In this article, we will explore the solutions to exercise 46, 47, and 48 from page 84 of the mathematics textbook for grade 8. These exercises cover the topic of similar right triangles, which is part of the chapter on similar triangles. The purpose of this article is to provide a comprehensive guide with formulas, explanations, and step-by-step solutions to help students excel in mathematics.
Understanding the Concept
To solve these exercises, it is essential to have a solid understanding of the concept of similar triangles. Two right triangles are considered similar if they satisfy the following conditions:
- One acute angle of the first triangle is equal to the corresponding acute angle of the second triangle.

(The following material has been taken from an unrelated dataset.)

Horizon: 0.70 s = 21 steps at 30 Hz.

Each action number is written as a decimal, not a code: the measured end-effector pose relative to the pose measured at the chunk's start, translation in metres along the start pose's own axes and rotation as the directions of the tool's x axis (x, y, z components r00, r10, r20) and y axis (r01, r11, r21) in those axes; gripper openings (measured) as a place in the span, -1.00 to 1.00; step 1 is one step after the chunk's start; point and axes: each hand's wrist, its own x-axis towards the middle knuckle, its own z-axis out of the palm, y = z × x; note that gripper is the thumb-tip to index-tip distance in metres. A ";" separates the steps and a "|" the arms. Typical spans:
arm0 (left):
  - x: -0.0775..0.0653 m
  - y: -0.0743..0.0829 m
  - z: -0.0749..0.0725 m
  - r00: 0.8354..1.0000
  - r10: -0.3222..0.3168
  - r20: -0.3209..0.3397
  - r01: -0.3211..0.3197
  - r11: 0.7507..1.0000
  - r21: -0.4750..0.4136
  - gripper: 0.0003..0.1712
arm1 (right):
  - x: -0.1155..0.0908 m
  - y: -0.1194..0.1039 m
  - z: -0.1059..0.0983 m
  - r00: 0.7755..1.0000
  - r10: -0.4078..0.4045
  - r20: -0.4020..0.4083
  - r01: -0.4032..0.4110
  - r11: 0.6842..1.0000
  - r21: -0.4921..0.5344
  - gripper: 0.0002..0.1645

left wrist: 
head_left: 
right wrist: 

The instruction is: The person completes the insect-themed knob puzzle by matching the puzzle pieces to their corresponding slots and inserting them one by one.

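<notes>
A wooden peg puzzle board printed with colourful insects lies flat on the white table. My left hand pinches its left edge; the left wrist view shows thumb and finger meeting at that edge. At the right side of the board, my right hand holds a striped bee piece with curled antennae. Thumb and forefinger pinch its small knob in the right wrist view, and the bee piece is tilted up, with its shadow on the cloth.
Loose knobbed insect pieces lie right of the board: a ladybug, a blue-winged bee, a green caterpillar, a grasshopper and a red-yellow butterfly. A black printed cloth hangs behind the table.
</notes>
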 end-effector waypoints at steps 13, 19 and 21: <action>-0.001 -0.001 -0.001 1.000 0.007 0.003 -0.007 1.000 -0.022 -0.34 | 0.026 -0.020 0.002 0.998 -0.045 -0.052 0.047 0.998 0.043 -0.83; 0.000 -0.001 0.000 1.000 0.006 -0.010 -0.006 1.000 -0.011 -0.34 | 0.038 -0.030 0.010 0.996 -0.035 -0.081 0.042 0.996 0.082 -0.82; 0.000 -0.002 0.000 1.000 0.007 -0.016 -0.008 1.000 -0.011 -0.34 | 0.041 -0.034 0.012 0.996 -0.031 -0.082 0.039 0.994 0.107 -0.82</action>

- The ratio of the lengths of the two legs in one triangle is equal to the ratio of the lengths of the corresponding legs in the other triangle.
Identifying Special Cases of Similar Right Triangles
Exercise 46 asks us to identify pairs of similar triangles in a given figure. By applying the concepts mentioned above, we can determine that the right triangles (ΔDEF) and (ΔD’E’F’) are similar since:
- The ratio of their legs is 1/2.
- The triangles share a common acute angle.
To further illustrate this, refer to the image below:
Understanding the Ratios of Altitudes and Areas in Similar Triangles
Exercise 48 deals with the ratios of altitudes and areas in similar triangles. According to the following principles:
- The ratio of two corresponding altitudes in similar triangles is equal to the ratio of their corresponding sides.
- The ratio of the areas of two similar triangles is equal to the square of the ratio of their corresponding sides.
With these principles in mind, let’s tackle exercise 48 together.
Solving Exercise 47
Exercise 47 requires us to calculate the lengths of the sides of triangle (A’B’C’) when triangle ABC has side lengths of 3cm, 4cm, and 5cm, and the area of triangle (A’B’C’) is 54cm².
To solve this, we utilize the following formula:
From this equation, we can deduce that the length of each side of triangle (A’B’C’) is three times the length of the corresponding side of triangle ABC. Therefore, the sides of triangle (A’B’C’) are:
- A’B’ = 9cm
- A’C’ = 12cm
- B’C’ = 15cm
Solving Exercise 48
In exercise 48, we are given the height of a column’s shadow on the ground (4.5m) and the length of a vertical rod’s shadow on the ground (0.6m) when both objects are illuminated by sunlight at the same time. We are asked to find the height of the column.
To solve this exercise, we can use the concept of similar triangles. Suppose the column is represented by line segment (AB) with shadow (AC), and the rod is represented by line segment (A’B’) with shadow (A’C’).
Since both the column and the rod are perpendicular to the ground, triangles (ABC) and (A’B’C’) are both right triangles. Furthermore, the angle of elevation from the ground for both shadows is the same. Therefore, we can conclude that triangles (ABC) and (A’B’C’) are similar.
By utilizing the ratio between the sides of similar triangles, we can determine that the height of the column (AB) is equal to the product of the height of the rod (A’B’) and the length of the column’s shadow divided by the length of the rod’s shadow.
Using the given measurements, we find that the height of the column is 15.75m.
Wrapping it Up
We hope this guide has provided you with a clear understanding of how to solve exercises 46, 47, and 48 from page 84 of the mathematics textbook for grade 8. Remember to carefully read each question and apply the relevant formulas and concepts to arrive at the correct solutions.
For additional practice, you can explore the exercises on our website Kienthucykhoa.com, which offers comprehensive solutions and step-by-step explanations for a wide range of mathematical problems. Good luck with your studies, and remember that practice makes perfect!